● **What the task requires**:
Write out an exact copy of the line with "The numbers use" and of each line after it, through the end of the records below.

(Collected data)
• • • • • • •

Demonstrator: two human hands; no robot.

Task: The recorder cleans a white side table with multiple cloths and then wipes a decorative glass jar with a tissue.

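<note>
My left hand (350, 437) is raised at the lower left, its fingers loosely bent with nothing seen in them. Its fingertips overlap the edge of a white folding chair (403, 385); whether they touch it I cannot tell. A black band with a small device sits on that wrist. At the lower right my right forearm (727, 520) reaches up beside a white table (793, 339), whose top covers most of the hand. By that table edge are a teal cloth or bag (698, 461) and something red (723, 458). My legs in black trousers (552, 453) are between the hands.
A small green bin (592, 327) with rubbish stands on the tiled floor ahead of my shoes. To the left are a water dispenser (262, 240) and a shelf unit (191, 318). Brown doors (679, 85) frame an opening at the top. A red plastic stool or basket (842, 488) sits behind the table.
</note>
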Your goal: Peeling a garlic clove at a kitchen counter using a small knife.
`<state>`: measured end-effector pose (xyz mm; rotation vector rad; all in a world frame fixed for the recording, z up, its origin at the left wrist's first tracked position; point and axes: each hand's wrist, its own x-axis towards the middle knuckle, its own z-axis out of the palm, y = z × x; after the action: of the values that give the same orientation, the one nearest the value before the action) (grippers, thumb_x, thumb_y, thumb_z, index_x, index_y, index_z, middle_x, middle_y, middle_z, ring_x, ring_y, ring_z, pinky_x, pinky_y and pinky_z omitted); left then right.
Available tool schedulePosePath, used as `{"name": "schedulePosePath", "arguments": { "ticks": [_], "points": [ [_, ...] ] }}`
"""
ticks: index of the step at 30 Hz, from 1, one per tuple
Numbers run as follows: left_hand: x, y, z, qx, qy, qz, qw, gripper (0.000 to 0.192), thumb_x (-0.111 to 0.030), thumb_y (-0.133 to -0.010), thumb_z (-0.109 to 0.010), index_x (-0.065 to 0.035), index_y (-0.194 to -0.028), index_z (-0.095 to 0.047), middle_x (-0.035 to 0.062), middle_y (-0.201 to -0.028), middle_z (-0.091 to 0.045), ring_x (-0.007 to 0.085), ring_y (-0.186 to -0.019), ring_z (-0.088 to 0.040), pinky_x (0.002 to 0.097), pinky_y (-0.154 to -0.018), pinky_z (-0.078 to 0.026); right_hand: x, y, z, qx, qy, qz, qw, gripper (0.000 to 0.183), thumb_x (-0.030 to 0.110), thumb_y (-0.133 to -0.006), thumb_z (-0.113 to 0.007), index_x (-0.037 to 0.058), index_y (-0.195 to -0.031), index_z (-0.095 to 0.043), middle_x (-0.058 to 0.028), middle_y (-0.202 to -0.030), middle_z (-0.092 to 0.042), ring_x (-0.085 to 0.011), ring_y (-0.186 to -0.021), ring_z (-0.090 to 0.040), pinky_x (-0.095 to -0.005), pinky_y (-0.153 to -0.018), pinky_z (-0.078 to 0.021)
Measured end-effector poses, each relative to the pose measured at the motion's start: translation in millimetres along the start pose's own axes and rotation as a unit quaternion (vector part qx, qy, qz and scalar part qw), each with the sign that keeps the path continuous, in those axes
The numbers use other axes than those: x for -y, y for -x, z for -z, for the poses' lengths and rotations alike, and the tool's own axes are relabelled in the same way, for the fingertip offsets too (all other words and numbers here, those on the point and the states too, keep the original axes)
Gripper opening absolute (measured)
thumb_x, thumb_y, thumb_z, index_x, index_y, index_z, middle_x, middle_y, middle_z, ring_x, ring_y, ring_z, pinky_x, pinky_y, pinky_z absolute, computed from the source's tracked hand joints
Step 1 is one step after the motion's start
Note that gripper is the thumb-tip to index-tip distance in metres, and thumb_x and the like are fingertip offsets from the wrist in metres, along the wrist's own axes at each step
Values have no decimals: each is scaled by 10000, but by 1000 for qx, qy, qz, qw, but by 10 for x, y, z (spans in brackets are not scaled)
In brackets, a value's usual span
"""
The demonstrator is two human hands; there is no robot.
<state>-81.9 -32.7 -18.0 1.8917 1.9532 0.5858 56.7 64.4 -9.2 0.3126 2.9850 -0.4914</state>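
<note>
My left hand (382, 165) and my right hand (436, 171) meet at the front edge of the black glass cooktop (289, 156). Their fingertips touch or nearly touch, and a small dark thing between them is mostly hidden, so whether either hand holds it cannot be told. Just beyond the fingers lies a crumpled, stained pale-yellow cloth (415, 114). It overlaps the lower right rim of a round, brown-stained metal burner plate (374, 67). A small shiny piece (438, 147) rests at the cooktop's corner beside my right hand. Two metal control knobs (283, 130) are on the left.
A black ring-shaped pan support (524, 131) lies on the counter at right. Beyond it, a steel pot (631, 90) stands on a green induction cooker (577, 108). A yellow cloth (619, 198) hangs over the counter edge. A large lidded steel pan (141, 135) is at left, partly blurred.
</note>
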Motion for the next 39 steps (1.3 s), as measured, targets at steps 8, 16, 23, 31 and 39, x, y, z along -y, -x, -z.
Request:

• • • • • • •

● **Reply**:
The numbers use other axes than those: x for -y, y for -x, z for -z, for the poses' lengths and rotations alike, and the tool's own axes are relabelled in the same way, for the fingertip offsets too (all other words and numbers here, those on the point and the states too, keep the original axes)
Gripper opening absolute (measured)
thumb_x, thumb_y, thumb_z, index_x, index_y, index_z, middle_x, middle_y, middle_z, ring_x, ring_y, ring_z, pinky_x, pinky_y, pinky_z absolute, computed from the source's tracked hand joints
Step 1 is one step after the motion's start
Note that gripper is the thumb-tip to index-tip distance in metres, and thumb_x and the like are fingertip offsets from the wrist in metres, along the wrist's own axes at each step
Values have no decimals: each is scaled by 10000, but by 1000 for qx, qy, qz, qw, but by 10 for x, y, z (spans in brackets are not scaled)
In brackets, a value's usual span
"""
The demonstrator is two human hands; there is no robot.
<state>-81.9 -32.7 -18.0 1.8917 1.9532 0.5858 56.7 64.4 -9.2 0.3126 2.9850 -0.4914</state>
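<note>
My left hand (382, 165) and my right hand (436, 171) meet at the front edge of the black glass cooktop (289, 156). Their fingertips touch or nearly touch, and a small dark thing between them is mostly hidden, so whether either hand holds it cannot be told. Just beyond the fingers lies a crumpled, stained pale-yellow cloth (415, 114). It overlaps the lower right rim of a round, brown-stained metal burner plate (374, 67). A small shiny piece (438, 147) rests at the cooktop's corner beside my right hand. Two metal control knobs (283, 130) are on the left.
A black ring-shaped pan support (524, 131) lies on the counter at right. Beyond it, a steel pot (631, 90) stands on a green induction cooker (577, 108). A yellow cloth (619, 198) hangs over the counter edge. A large lidded steel pan (141, 135) is at left, partly blurred.
</note>
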Motion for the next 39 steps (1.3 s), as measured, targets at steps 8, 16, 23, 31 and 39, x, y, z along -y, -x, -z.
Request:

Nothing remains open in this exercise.